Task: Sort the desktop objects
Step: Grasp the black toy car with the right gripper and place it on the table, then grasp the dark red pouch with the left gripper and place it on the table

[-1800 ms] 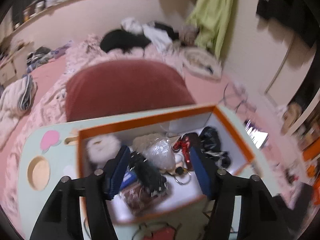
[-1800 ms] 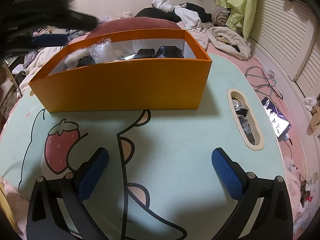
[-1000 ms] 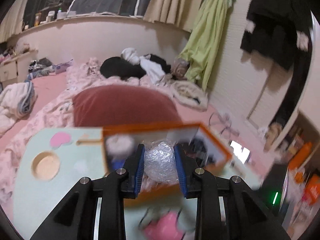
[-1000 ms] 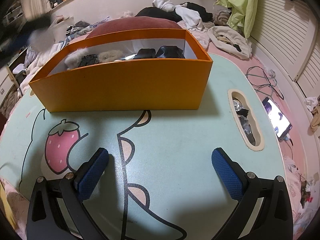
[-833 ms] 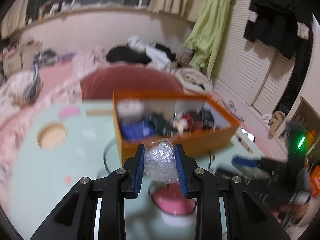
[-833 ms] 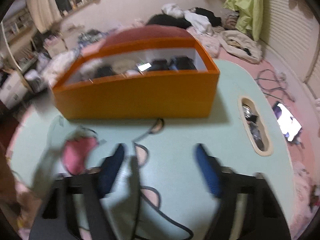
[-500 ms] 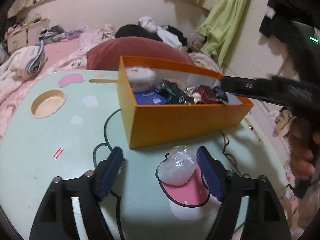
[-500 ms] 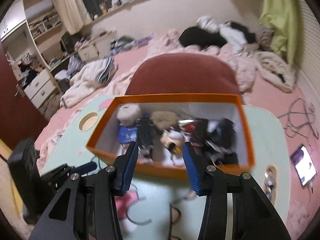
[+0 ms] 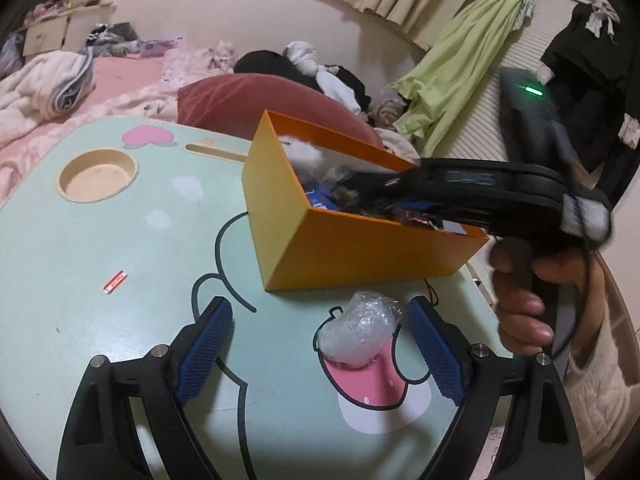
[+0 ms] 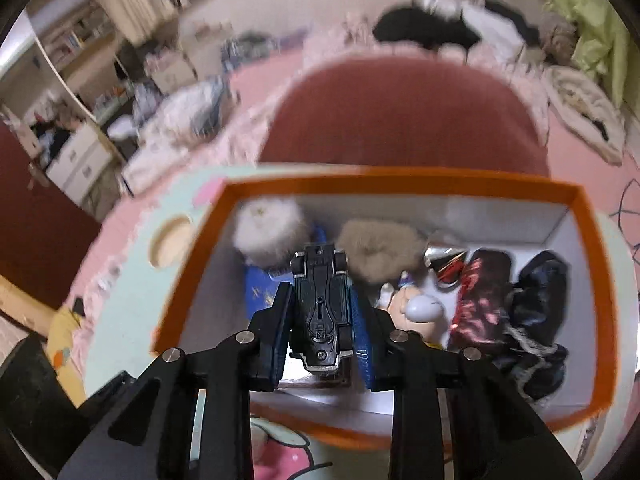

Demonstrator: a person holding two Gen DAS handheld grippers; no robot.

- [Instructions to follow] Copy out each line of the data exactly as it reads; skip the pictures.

- [Answer section]
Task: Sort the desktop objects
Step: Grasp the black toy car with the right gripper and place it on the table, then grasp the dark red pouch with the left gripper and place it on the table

[-1800 ms] 
[-1800 ms] 
[-1000 ms] 
[-1000 ms] 
[-833 ms] 
[-833 ms] 
[-500 ms] 
[-500 ms] 
[+0 ms] 
[+0 ms] 

Demonstrator: a person holding two Gen DAS handheld grippers; no robot.

Besides the given answer, there is nothing more to add.